Book feature for The Stranger, 6/18/98
Barbarians Led By Bill Gates
by Jennifer Edstrom and Marlin Eller
Henry Holt ($23)
Most reviews of this book talk about how co-author Jennifer Edstrom’s mom is Microsoft’s long-serving PR boss, and how this less-than-flattering portrait of the software giant must be hurting familial relations. A better focus would be on its other co-author, ex-MS programmer Marlin Eller. Barbarians can be seen as the literary equivalent of modern-day Microsoft software. It’s fairly comprehensible, and more or less gets the job done; but it’s clunky in places, with extra features abruptly tacked onto old “legacy code.”

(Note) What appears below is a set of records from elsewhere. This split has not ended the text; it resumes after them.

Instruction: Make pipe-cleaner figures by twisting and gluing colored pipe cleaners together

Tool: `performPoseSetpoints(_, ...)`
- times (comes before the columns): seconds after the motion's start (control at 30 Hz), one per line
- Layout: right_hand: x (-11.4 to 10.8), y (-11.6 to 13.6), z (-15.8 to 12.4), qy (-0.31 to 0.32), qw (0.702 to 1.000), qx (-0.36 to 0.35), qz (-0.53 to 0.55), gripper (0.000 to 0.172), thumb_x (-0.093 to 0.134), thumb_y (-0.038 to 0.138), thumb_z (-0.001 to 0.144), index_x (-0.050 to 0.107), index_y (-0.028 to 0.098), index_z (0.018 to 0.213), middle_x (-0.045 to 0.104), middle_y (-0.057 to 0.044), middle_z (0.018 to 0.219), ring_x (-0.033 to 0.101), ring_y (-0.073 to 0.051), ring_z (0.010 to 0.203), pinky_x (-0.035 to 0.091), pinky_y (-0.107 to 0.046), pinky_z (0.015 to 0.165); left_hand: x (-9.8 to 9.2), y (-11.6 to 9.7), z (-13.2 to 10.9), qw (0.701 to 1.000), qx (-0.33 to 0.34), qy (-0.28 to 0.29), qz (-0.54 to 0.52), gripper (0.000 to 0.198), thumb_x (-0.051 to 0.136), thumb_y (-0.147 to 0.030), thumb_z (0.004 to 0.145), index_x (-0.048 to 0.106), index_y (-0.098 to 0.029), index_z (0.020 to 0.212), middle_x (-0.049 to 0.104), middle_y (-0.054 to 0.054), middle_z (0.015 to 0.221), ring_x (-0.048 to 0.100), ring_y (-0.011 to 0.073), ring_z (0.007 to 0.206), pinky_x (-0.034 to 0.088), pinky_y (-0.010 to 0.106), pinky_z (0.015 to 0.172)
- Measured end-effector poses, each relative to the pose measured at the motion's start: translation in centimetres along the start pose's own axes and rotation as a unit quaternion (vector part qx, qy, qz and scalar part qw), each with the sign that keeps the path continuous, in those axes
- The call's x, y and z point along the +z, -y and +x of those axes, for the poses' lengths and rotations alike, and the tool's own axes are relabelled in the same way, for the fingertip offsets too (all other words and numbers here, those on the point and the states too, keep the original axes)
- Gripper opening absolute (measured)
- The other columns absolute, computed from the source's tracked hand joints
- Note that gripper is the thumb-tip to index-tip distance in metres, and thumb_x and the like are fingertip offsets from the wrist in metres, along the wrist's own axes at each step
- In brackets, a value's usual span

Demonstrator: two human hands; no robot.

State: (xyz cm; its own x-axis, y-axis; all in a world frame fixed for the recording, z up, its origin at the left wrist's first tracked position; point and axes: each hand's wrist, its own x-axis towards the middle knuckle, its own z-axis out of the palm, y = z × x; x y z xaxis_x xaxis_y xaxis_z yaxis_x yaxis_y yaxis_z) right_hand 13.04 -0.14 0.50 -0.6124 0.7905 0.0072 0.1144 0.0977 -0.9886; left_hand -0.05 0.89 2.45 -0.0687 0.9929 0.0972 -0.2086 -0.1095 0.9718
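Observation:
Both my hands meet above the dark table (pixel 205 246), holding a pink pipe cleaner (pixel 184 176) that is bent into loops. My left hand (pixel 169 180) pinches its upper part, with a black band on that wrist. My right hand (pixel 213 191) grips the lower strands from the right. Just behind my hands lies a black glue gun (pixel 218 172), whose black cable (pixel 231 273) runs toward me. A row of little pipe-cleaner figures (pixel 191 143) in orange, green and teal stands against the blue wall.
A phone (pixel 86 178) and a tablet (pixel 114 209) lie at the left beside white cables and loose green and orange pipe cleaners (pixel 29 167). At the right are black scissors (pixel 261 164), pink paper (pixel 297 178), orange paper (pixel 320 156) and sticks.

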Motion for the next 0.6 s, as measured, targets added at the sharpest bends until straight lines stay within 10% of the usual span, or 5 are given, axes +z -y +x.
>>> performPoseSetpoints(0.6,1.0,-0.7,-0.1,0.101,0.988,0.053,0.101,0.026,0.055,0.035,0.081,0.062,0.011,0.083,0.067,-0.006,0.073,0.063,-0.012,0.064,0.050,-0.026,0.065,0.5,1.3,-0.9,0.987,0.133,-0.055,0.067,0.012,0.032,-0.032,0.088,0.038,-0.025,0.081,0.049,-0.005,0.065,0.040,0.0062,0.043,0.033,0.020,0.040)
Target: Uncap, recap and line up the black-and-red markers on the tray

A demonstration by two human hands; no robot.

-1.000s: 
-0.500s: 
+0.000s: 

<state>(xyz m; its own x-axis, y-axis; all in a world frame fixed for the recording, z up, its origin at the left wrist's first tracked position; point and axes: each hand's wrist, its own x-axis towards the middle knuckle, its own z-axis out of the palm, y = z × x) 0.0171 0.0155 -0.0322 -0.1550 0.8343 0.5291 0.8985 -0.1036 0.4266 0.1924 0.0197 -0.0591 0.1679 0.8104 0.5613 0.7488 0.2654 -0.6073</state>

The introduction notes this was originally to have been a straightforward memoir of Eller’s 12 years in the Redmond salt mines. The authors don’t say why the book didn’t end up that way, but the publisher clearly wanted something more applicable to recent news surrounding the company–antitrust suits, allegations of monopolistic and coercive practices. So, Eller and Edstrom re-coded the product (revised the book) to meet the new specs. The shipping version (final draft) emphasizes Eller’s toils on projects directly relevant to current MS controversies, such as early versions of Windows. Chapters about Eller’s years on projects far from MS’s operating-systems heart, like handwriting-recognition software and pay-per-view TV boxes, now emphasize object lessons about MS’s hyper-aggressive culture, its less-than-polite leadership (including Mr. Bill, depicted as an asocial geek on the world’s biggest power trip), and its drive to engulf and devour competitive technologies. Especially technologies which just might maybe nibble a bite or two away at MS’s precious OS monopoly.
MS haters will find their opinions conveniently confirmed. MS loyalists might at least grudgingly appreciate sympathetic portrayals of code warriors striving to finish impossible tasks, within inconceivable deadlines, under unliveable stress, for often-substantial material rewards. In other words, it’s designed to appeal to the largest potential user base.